Johnson & Johnson’s license to make baby powder cancelled.
The company has been using ethylene oxide in its skin powder for infants. The sterilisation process using the chemical is completely wrong, for it remains as a residue. With usage, the talcum powder could turn carcinogenic and cause irreparable damage.
The messages suggest that FDA has cancelled the cosmetic license of the famous brand Johnson & Johnson, pointing to its improper sterilization process that can become carcinogenic in people using the products. The message is partly hoax, and does not convey the complete facts.
These messages circulated widely on Facebook, also featuring an image of a news paper print which said the Johnson & Johnson’s license for cosmetics was cancelled by FDA. Many readers assumed that FDA, the U.S agency has in fact cancelled the cosmetic license of Johnson & Johnson in U.S and elsewhere around worldwide, but this is NOT the case.
The Actual Issue
On 30 March 2013, Maharashtra’s Food & Drug Administration (the Indian FDA) issued a cancellation order of Johnson & Johnson India’s licence to manufacture cosmetics at its Mulund plant, in Mumbai suburb. The cancellation order was with respect to a case in 2007, when 15 batches (of 160,000 retail containers) of Johnson and Johnson Baby Powder manufactured at their Mulund plant were found to be sterilized using ethylene oxide, against the normal practice of using steam sterilization. Ethylene oxide inhibits growth of microorganisms, and this disinfectant effect is similar to that of sterilization by heat, but it can only affect the surface. This is why it is more commonly used in sterilization of medical devices.

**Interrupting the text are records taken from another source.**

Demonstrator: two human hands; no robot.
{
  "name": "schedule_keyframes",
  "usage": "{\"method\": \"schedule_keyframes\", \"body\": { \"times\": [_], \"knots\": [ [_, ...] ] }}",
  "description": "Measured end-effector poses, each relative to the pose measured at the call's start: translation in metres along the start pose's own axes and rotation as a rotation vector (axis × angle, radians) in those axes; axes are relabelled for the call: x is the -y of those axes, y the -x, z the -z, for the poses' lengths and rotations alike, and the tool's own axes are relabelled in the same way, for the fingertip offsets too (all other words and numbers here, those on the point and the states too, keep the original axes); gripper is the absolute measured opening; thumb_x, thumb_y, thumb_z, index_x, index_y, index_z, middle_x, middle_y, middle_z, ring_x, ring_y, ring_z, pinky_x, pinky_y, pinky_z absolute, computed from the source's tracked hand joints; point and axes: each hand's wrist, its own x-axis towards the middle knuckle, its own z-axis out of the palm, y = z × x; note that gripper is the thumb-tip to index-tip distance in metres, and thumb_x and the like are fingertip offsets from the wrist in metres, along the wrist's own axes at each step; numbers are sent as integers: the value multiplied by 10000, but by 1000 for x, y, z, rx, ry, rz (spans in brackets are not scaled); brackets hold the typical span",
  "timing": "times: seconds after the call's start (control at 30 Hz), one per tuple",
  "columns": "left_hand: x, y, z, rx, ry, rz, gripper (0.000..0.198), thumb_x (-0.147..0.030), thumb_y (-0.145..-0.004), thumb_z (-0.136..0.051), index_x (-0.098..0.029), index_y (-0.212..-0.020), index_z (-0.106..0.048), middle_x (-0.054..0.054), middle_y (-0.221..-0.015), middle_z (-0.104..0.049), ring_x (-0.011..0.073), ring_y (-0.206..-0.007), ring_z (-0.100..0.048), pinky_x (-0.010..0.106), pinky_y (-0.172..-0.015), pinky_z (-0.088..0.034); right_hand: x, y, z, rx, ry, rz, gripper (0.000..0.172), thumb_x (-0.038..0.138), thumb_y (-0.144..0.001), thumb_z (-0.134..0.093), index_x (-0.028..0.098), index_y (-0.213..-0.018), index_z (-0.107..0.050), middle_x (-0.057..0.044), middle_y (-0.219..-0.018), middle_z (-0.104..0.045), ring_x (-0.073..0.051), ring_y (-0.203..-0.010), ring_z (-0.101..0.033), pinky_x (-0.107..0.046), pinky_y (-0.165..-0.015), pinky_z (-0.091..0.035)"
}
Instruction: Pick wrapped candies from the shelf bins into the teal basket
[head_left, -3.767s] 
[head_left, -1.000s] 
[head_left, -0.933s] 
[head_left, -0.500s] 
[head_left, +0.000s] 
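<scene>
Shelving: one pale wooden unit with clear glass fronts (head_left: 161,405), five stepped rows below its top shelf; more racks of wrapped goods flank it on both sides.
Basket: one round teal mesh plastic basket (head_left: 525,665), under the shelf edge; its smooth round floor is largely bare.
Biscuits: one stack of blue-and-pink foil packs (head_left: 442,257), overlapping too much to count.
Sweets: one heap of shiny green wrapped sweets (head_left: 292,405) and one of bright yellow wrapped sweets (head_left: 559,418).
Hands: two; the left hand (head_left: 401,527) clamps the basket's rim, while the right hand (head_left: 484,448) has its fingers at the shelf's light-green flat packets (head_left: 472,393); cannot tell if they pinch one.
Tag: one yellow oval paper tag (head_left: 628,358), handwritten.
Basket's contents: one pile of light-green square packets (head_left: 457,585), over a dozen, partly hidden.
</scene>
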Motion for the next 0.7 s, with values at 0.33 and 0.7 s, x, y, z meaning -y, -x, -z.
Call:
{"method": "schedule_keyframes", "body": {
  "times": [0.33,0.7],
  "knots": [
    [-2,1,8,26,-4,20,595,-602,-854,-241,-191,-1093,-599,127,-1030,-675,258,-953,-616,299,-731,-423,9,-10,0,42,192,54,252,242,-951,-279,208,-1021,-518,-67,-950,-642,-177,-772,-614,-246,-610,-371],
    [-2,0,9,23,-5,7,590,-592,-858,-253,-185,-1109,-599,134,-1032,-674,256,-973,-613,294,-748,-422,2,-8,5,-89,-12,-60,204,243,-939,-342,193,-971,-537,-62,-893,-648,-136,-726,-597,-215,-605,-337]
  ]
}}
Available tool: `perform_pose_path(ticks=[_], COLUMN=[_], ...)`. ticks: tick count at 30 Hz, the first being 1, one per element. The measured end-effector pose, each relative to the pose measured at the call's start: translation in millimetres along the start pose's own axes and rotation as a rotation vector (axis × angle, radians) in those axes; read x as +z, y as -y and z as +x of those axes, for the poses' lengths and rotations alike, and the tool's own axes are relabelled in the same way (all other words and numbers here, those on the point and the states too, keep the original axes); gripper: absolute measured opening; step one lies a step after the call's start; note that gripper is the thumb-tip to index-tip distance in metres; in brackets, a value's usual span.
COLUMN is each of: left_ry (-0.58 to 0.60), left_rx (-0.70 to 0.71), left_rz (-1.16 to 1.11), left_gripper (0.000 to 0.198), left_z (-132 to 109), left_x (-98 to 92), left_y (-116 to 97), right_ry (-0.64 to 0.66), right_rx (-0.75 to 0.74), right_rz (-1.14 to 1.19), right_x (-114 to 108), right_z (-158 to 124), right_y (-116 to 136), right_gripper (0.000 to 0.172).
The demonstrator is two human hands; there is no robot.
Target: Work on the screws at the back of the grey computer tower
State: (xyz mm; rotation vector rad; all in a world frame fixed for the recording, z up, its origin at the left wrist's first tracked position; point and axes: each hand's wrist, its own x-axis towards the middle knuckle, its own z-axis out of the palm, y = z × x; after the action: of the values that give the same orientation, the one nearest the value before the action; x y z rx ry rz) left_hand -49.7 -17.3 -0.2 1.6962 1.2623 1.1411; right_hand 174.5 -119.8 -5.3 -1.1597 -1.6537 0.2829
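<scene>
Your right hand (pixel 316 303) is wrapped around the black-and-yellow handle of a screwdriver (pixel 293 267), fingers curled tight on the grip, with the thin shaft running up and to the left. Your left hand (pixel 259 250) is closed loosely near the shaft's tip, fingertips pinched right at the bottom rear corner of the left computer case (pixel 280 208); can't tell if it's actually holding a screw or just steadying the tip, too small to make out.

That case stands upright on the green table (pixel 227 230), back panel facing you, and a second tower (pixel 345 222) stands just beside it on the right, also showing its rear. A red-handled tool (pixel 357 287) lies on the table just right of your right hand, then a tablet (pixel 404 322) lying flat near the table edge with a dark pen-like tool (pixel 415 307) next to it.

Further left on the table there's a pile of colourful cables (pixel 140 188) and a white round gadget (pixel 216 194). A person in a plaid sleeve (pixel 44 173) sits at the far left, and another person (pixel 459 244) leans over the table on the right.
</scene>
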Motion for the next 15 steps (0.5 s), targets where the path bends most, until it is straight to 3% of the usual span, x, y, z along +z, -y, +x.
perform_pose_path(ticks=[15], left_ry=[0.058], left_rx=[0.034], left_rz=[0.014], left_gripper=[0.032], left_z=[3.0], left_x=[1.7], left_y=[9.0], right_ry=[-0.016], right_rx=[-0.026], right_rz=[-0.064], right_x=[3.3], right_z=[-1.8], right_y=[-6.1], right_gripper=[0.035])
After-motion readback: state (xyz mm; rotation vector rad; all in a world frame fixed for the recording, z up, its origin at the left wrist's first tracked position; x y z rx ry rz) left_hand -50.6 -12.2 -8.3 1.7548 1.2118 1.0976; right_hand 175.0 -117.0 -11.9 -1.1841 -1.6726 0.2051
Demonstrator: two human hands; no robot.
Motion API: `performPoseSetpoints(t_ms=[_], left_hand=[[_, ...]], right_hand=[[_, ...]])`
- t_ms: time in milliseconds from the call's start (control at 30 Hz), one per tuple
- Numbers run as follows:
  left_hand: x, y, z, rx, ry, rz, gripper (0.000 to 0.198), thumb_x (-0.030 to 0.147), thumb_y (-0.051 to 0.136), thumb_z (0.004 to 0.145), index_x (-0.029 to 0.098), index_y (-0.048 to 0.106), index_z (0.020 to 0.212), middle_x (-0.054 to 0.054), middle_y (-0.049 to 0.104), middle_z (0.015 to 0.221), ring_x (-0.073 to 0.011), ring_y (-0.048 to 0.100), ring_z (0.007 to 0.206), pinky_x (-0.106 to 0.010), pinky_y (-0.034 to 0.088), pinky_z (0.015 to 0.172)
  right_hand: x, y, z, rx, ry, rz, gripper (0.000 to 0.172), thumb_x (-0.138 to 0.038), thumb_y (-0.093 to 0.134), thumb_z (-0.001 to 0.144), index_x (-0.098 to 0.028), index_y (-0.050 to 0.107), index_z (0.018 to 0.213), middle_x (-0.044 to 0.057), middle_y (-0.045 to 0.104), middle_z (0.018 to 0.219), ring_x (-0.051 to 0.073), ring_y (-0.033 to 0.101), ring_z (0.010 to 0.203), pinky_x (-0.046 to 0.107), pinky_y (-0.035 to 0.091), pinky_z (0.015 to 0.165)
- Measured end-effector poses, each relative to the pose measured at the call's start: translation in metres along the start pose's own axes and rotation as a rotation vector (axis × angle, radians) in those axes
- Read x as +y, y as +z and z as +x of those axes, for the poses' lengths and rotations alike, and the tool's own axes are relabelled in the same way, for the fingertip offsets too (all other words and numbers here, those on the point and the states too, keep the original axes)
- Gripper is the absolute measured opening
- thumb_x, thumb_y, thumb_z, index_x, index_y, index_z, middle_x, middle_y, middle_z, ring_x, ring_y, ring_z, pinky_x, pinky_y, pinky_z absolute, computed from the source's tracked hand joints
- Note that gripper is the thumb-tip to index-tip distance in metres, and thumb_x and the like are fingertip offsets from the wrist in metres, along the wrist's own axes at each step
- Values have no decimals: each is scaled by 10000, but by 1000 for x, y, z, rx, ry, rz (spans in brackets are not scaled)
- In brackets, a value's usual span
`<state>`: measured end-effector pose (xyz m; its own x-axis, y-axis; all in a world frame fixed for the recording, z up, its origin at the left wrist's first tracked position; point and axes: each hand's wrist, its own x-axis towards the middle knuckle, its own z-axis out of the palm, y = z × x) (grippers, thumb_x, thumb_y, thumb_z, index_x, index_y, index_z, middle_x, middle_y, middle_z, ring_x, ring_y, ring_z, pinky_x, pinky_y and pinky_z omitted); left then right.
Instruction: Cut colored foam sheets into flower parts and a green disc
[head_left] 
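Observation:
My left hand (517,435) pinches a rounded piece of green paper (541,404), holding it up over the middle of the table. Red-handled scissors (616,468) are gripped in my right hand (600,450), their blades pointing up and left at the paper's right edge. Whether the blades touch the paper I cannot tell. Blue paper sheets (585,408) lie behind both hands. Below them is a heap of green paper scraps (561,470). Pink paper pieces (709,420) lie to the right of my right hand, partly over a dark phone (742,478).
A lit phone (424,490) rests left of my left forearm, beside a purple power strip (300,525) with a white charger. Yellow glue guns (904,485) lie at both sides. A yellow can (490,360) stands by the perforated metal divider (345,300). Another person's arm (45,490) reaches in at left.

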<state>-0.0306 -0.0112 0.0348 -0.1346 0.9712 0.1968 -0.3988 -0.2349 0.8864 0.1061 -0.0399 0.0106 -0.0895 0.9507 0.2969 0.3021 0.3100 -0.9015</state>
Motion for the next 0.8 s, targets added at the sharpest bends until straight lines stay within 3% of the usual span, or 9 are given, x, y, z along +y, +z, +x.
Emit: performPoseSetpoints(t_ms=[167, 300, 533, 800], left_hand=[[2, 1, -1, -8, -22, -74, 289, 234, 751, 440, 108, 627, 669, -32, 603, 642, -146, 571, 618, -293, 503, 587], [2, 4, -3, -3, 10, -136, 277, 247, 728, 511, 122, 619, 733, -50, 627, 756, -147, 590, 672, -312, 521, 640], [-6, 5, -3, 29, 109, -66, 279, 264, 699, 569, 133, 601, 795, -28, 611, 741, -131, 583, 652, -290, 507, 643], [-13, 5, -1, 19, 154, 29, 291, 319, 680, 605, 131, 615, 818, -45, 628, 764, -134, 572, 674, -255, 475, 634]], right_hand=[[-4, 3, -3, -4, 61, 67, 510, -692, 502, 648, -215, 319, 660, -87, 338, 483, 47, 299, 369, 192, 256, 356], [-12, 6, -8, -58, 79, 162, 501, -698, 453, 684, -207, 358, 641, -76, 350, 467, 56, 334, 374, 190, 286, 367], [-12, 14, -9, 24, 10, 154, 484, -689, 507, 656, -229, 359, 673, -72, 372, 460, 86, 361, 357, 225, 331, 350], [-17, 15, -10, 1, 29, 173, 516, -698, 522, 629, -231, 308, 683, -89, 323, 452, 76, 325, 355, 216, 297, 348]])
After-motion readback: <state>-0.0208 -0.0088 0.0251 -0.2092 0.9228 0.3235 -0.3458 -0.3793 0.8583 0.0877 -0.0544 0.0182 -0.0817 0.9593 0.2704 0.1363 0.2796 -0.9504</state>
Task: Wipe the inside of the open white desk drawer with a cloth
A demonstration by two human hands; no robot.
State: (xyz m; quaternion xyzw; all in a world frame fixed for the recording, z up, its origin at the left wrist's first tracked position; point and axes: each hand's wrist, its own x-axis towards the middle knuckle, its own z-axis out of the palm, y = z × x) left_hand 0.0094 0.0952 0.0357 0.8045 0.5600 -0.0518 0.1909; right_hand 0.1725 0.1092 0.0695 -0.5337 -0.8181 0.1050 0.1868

As mentioned in the message, ethylene oxide is in fact an irritant, sensitizer, narcotic and a potential carcinogen. J&J used ethylene oxide to bring down microbial load in the powder by sterilization, but the FDA investigation revealed ethylene oxide residue in the talcum powder, and that the company did not even post-test those batch of products to check if the amount of ethylene oxide residue after sterilization was within the acceptable limits. Since this harmful method was used in a product meant for infants, FDA sought to this serious measure of cancelling the cosmetic license of J&J at Mulund. The Johnson & Johnson has been given 90 days to plead its case before the Maharashtra state government, if the company wants.
However, this does not mean that Johnson & Johnson cannot manufacture and sell its cosmetic products elsewhere in India and abroad. The cancellation of cosmetic license is only limited to the Indian Mulund plant of J&J, where the company will still continue to manufacture non-cosmetic products.
Companies risking people’s health in the name of business is never a good idea!